MLModel Utilities — Guide to Core ML Tools (original) (raw)

Contents

MLModel Utilities#

The following are useful utilities for processing MLModel objects. To learn more about MLModel, see MLModel Overview. For the full list of utilities, see the API Reference.

Rename a Feature#

A feature in this case refers to a model input or a model output. You can rename a feature in the specification using the rename_feature() method. For example:

import coremltools as ct

Get the protobuf spec

model = ct.models.MLModel('MyModel.mlpackage') spec = model.get_spec()

Edit the spec

ct.utils.rename_feature(spec, 'old_feature_name', 'new_feature_name')

reload the model with the updated spec and re-save

model = ct.models.MLModel(spec)

or

model = ct.models.MLModel(spec, weights_dir=model.weights_dir) # if model is an mlprogram model.save("MyModel.mlpackage")

To get the names of the inputs and outputs of the model:

import coremltools as ct

Get the protobuf spec

model = ct.models.MLModel('MyModel.mlmodel') spec = model.get_spec()

get input names

input_names = [inp.name for inp in spec.description.input]

get output names

output_names = [out.name for out in spec.description.output]

Convert All Double Multi-array Feature Descriptions to Float#

You can convert all double multi-array feature descriptions (input, output, and training input) to float multi-arrays using the convert_double_to_float_multiarray_type() method. For example:

import coremltools as ct

Get the protobuf spec

model = ct.models.MLModel('MyModel.mlmodel') spec = model.get_spec()

In-place convert multi-array type of spec

ct.utils.convert_double_to_float_multiarray_type(spec)

Evaluate Classifier, Regressor, and Transformer Models#

To test the correctness of a conversion, you can use use evaluation methods to compare predictions to the original framework.
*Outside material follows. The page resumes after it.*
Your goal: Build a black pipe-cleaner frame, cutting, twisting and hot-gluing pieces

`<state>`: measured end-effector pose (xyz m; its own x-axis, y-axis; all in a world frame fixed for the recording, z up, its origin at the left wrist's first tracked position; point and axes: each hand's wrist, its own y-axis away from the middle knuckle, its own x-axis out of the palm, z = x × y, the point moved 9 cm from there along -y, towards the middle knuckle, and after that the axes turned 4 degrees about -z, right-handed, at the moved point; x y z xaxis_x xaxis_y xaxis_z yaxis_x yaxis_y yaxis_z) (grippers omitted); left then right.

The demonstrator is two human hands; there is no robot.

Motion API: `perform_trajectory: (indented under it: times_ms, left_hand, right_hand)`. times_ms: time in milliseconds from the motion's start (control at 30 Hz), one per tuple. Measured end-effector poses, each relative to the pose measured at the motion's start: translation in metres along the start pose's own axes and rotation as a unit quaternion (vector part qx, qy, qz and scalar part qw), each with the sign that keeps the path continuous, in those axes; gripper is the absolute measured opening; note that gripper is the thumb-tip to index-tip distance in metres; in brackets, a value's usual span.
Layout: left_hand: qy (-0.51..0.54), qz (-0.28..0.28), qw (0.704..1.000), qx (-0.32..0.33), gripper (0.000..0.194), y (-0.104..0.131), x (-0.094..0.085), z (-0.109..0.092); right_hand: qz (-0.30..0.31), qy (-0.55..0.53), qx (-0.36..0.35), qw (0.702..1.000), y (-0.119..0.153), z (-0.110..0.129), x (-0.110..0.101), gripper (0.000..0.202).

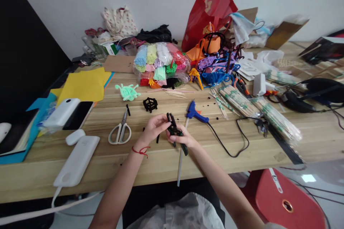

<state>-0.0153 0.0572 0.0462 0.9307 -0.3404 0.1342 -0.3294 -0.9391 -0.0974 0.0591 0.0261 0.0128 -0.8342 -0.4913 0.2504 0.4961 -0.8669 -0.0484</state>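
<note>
Over the front middle of the table, both my hands meet at a black pliers-like tool (175, 128). My right hand (186, 139) is closed around its lower part, where two dark handles stick out. With closed fingers, my left hand (155, 128) grips the upper end; any small piece between those fingers is hidden. A black openwork frame (150, 105) lies just beyond my left hand. To the right rests a blue hot glue gun (195, 111), its clear glue stick (180, 166) reaching toward the table edge. White-handled scissors (120, 133) lie left, beside a short black strip (128, 110).
A mint-green fuzzy piece (128, 92) sits behind the scissors. Bagged coloured bundles (161, 62), a red bag (208, 14) and orange-purple craft pieces (212, 59) fill the back. Bundled wooden sticks (238, 101) lie right; a white power bank (76, 161) lies left.
</note>
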Motion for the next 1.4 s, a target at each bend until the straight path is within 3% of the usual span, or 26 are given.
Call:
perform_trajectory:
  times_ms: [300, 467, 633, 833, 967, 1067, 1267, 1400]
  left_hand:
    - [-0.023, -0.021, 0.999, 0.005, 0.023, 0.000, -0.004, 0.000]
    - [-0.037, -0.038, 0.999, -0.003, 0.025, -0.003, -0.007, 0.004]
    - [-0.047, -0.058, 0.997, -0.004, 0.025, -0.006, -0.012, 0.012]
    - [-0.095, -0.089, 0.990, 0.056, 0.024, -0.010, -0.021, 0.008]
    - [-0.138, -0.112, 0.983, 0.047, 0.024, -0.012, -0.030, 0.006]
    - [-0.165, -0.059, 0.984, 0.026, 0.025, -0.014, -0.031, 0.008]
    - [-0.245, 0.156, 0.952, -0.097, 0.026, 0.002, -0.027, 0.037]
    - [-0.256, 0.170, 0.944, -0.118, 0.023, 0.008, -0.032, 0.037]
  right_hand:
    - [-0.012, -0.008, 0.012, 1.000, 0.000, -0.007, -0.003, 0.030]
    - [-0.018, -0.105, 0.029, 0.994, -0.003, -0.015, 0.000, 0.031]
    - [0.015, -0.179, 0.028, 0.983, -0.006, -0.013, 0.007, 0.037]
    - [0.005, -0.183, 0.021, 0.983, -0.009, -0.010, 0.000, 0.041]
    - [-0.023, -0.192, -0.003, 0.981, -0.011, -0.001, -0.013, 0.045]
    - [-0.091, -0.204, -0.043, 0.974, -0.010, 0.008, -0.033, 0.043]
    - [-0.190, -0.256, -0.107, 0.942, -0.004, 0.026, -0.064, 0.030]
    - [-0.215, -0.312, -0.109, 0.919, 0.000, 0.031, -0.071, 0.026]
Use this type of evaluation for models that don’t deal with probabilities.

For example, you can evaluate a Core ML classifier model and compare it against predictions from the original framework using the evaluate_classifier() method, as shown in the following code snippet:

import coremltools as ct

Evaluate a classifier specification for testing.

metrics = ct.utils.evaluate_classifier(spec, 'data_and_predictions.csv', 'target')

Print metrics

print(metrics) {"samples": 10, num_errors: 0}

To evaluate a regressor model, use the evaluate_regressor() method:

// Evaluate a CoreML regression model and compare against predictions from the original framework (for testing correctness of conversion)

metrics = coremltools.utils.evaluate_regressor(spec, 'data_and_predictions.csv', 'target') print(metrics) {"samples": 10, "rmse": 0.0, max_error: 0.0}

To evaluate a transformer model, use the evaluate_transformer() method:

// Evaluate a transformer specification for testing.

input_data = [{'input_1': 1, 'input_2': 2}, {'input_1': 3, 'input_2': 3}] expected_output = [{'input_1': 2.5, 'input_2': 2.0}, {'input_1': 1.3, 'input_2': 2.3}] metrics = coremltools.utils.evaluate_transformer(scaler_spec, input_data, expected_output)

Get Weights Metadata#

The get_weights_metadata() utility provides a convenient way to inspect the properties of the weights in the model. You may want to use it for debugging, or for identifying weights that are larger than a certain size, have a sparsity greater than a certain percentage, or have a certain number of unique elements.

For example, if you want to compare the weights of a model showing unexpected results with the weights of a model with predictable results, you can use get_weights_metadata() to get a list of all the weights with their metadata. Use the weight_threshold parameter to set which weights are returned. A weight is included in the resulting dictionary only if its total number of elements are greater than weight_threshold.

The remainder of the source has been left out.